Please report how many lines of the following entries hold the word "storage", giving the number alone.
***
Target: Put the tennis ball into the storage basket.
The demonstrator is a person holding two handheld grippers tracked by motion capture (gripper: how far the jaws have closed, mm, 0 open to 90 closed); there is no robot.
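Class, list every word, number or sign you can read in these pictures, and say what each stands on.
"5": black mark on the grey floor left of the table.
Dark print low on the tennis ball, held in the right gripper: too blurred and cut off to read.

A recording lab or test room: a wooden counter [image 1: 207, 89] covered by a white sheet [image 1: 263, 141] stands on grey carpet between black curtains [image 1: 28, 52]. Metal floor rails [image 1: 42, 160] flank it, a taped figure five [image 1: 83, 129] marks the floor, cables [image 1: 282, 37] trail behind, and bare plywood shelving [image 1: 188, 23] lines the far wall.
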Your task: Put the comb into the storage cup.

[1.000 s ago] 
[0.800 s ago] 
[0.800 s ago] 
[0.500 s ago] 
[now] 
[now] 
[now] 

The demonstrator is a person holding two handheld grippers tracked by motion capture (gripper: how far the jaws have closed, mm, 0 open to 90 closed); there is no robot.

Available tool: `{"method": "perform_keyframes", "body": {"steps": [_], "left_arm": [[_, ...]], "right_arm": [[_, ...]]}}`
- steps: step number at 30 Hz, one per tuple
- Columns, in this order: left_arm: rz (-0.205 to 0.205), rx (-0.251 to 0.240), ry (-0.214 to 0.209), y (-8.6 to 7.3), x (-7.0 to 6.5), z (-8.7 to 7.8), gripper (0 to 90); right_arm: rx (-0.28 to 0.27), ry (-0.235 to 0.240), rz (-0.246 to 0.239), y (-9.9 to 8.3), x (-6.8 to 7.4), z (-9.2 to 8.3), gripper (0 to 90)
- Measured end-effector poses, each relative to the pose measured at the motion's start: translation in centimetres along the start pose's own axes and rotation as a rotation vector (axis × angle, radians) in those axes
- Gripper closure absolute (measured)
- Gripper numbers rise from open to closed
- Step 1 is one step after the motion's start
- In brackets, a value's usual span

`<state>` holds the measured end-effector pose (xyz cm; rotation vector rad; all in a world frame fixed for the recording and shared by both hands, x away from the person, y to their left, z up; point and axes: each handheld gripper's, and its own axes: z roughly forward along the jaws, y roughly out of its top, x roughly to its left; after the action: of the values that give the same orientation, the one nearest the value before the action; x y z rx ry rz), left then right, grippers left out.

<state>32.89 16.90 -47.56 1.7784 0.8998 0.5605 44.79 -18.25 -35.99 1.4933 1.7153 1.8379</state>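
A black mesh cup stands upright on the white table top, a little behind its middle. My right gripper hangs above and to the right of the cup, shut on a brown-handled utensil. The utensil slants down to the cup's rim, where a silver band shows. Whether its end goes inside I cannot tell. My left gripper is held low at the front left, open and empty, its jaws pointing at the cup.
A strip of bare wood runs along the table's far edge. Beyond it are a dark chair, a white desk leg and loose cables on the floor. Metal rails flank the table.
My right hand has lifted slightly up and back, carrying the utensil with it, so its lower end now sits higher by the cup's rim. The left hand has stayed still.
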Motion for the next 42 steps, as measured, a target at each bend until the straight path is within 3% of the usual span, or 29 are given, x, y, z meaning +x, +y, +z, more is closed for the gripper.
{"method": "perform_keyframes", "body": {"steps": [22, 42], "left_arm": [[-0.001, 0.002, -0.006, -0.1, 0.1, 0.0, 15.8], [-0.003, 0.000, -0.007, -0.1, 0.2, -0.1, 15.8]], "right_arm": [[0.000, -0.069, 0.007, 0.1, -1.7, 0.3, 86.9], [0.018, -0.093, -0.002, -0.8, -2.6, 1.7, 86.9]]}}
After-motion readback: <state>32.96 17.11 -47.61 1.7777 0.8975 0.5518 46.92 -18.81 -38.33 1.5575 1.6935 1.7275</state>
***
EXPECTED ANSWER: 2